Кстати, как-то раз в Праге произошел совершенно невероятный случай, о котором тогда написали чуть ли не все европейские газеты. На первый взгляд, казалось бы, совершенно банальное происшествие. Под колесами трамвая № 22 у Петришина холма погибает мужчина. И все бы ничего, если бы не одна маленькая деталь — погибший оказался абсолютной копией водителя того самого трамвая № 22, сорокасемилетнего Иржи Глаубека, который, выходит, сам себя и задавил.
После того как провели вскрытие, выяснилось еще два очень интересных факта: погибший имел ту же группу крови и то же телосложение, что и Иржи.
Потрясенный этим происшествием, Глаубек попытался найти родственников двойника, но безуспешно. Создавалось впечатление, что этот человек материализовался из воздуха, возник из ниоткуда. При нем не было обнаружено ни одного документа, удостоверявшего его личность, его никто не искал. В связи с этим по прошествии шести месяцев чешские власти похоронили тело как неопознанное. На похоронах присутствовал лишь один человек — водитель Иржи Глаубек.
И еще одна странность в этой истории — ровно год спустя со смерти неизвестного двойника, день в день, скончался сам Иржи от сердечного приступа…
По поводу двойников существует множество версий: от материализации астральных тел до формирования так называемых петель времени, когда человек может встретить на улице самого себя из прошлого или будущего…
Ираклий боялся отвести взгляд от одинокой девушки за столиком — боялся, что она исчезнет, окажется миражом, фата-морганой, призрачным видением, Летучим голландцем…

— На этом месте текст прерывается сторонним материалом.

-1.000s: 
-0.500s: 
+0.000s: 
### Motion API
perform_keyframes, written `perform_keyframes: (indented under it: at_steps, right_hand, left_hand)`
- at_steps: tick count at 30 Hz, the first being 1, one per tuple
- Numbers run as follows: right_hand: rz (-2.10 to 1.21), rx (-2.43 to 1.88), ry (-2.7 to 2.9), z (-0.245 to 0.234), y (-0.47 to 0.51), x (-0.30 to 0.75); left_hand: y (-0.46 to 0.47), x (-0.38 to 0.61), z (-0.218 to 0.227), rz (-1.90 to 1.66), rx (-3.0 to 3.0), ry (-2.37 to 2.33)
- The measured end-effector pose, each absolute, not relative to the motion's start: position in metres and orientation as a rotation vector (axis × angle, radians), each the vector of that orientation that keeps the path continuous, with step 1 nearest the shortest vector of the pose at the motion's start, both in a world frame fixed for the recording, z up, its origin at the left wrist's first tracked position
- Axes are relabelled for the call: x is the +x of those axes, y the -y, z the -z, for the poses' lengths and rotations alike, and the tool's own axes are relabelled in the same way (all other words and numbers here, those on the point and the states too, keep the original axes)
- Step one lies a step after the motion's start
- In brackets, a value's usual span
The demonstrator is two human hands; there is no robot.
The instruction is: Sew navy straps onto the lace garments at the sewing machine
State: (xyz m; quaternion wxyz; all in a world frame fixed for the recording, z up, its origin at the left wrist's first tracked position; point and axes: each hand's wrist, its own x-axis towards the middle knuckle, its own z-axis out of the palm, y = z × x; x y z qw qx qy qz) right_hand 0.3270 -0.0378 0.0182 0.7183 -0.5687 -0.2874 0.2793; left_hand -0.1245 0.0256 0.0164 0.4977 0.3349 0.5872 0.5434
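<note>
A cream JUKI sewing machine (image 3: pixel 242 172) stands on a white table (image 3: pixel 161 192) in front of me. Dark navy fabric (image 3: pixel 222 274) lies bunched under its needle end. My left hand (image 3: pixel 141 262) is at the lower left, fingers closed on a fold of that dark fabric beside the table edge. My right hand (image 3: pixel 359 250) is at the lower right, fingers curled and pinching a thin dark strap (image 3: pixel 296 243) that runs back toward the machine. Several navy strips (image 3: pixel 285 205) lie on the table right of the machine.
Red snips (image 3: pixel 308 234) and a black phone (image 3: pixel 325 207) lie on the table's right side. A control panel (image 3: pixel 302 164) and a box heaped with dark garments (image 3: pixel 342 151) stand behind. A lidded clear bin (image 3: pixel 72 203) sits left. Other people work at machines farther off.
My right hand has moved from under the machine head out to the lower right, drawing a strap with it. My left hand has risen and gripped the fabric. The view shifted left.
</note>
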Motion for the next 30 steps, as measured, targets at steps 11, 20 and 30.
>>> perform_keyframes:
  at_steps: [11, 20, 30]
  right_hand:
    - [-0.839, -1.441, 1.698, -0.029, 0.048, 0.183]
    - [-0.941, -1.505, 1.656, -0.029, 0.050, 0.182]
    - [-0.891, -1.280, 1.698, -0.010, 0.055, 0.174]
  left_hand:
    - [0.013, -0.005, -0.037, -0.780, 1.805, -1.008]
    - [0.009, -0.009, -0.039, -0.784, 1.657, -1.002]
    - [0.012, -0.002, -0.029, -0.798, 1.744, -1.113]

Он робко приближался к ней, лавируя между столиками и снующими официантами с подносами на головах, стараясь не отводить от нее взгляда, стараясь даже не моргать. Наконец, подойдя совсем близко, тихо сказал:
— Добрый вечер.
Но девушка не открыла глаза, даже бровью не повела.
— Простите, вы очень похожи на одну мою знакомую… — нерешительно произнес Ираклий.
Если это не Долли, а настоящая барышня, то почему никак не реагирует на его слова? Почему не подает никаких признаков жизни?
— Можно я присяду?
Прежде чем сесть, Ираклий оглянулся по сторонам — возможно, она пришла сюда с молодым человеком, а тот отлучился и вот-вот вернется…
— Девушка, вы живая?
А если это Долли, то как она вообще могла здесь оказаться? Неужели опять кто-то ее подбросил, незаметно избавился, выронил, «случайно» забыл, будто газету, оставленную на скамейке.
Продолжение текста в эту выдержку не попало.